Diana se assustou ao ouvir as primeiras palavras de seu filho, não que ele não pudesse falar ou repetir palavras mais complexas, havia feito isso várias vezes para aprender a língua local mas manteve em segredo para um momento de oportunidade.
Ela deixou uma lágrima escorrer de seus olhos e expressou imensa felicidade apertando ao ponto de ficar difícil de respirar

— Agora fala "mamãe".
— Mamãe. - repetiu Morfeu.

Diana soltou um grito em ecstase como uma fã apaixonada ao ver seu ídolo no palco e jogou a criança pelo ar agarrando-o rapidamente.
Aproveitando o momento perfeito Morfeu decidiu fazer um movimento arriscado.

— Mamãe cadê o vô? - Questionou.
— Seu avô não habita mais esse plano Fe, agora ele mora com os deuses no vazio profundo.

"Com os deuses no vazio profundo? Ok, informação de menosEla podia ter dito só que ele morreu mas ao invés disso deve ter rolado uma licença poética aqui. "

— Mas a sua tia vem nos visitar em breve e ela me disse que vai te trazer presentes. - Completou Diana.

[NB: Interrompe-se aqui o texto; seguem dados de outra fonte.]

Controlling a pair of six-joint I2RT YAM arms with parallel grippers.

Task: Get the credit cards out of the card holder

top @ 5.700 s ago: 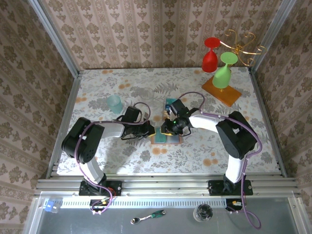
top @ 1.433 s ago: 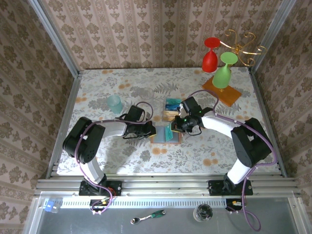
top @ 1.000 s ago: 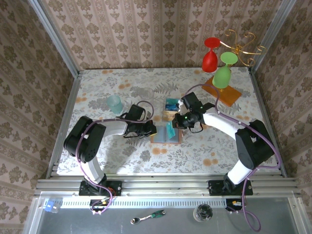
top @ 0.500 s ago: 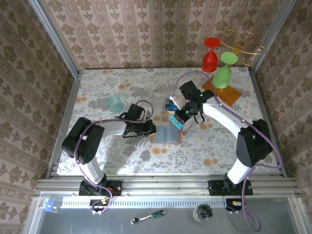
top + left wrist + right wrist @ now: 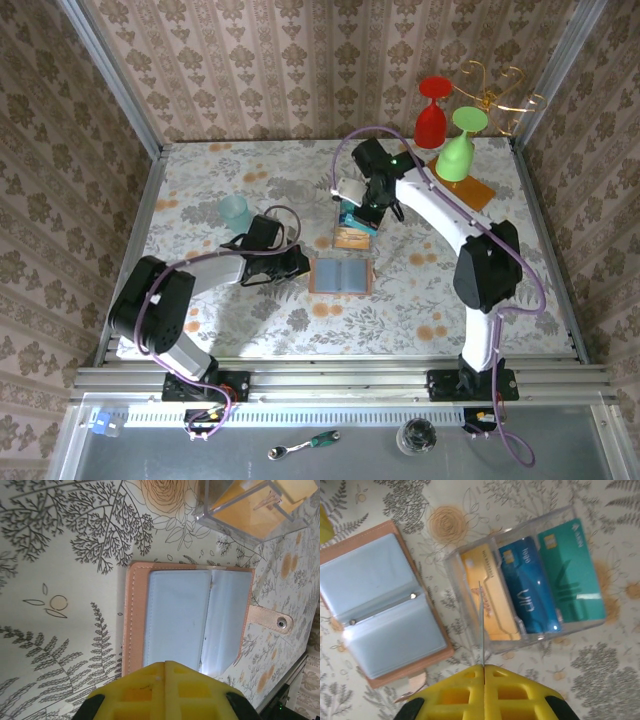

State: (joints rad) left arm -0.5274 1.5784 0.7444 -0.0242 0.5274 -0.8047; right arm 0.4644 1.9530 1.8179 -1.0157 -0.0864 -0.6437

Agora sim Morfeu tinha uma resposta, embora seu avô "não habitasse mais esse plano" haviam outros membros da família para conhecer e presentes poderiam ser um ótimo jeito de entender a organização daquele mundo, era hora de fazer ciência.

Passaram-se duas, três, quatro semanas e nada.

"Fe" ficava divido entre tentar alcançar os móveis mais baixos para contemplar as árvores do quintal enquanto travava sua luta diária contra seu maior nêmesis - a demoníaca porta de madeira - e eis que em um de seus confrontos diários sentiu uma força vinda da porta o projetar para trás alguma centímetros chocando-o contra o chão. A força foi acompanhada de um grito feminino eufórico, sua tia havia chegado.

— Ana! Caralho Ana! Que coisinha mais linda. - Gritou a mulher enquanto agarrava Morfeu pelos braços. - Titia já ama.

— Lisa não aperta demais meu filho! Se quiser uma criança pra brincar faz uma pra você. - Respondeu Diana com as mãos na cintura.

"Hipócrita, foi você que quase me matou de apertar esses dias." - Pensou Morfeu.

Lisa aparentava ser mais nova que Diana apenas alguns anos, sua pele negra tinha o mesmo tom, eram diferentes apenas nos cortes de cabelo. Enquanto Diana possuía um cabelo cacheado abertos sua irmã tinha um corte mais curto e "moderno". Uma tia descolada na visão de Morfeu.

Enquanto segurava a criança em seus braços Lisa fez um movimento de chamado com sua cabeça e quatro homens entraram pela porta carregando várias caixas fechadas, todas de madeira, uma após a outra iam se empilhando e ao final haviam pelo menos quinze delas.

"Rapaz quem diria que a minha fase da tia rica ia chegar."

Lisa sentou no sofá com Morfeu em seu colo enquanto falava sobre coisas como o peso da criança e outras questões relacionadas a alimentação e crescimento e foi quando apontou seu dedo indicador e médio juntos fazendo um sinal de "arma" para uma das caixas, virou sua mão na horizontal e foi quando uma das delas se abriu e um pequeno cavalo de madeira flutuou até sua palma.

Morfeu entrou em estase total. Era magia. Olhou fixamente para o cavalo na palma de Lisa e não ousou toca-lo.
Um mundo de novas possibilidades havia acabado de se abrir. Ele não havia só ganhado uma vida nova mas uma vida nova em um mundo em que a magia era real.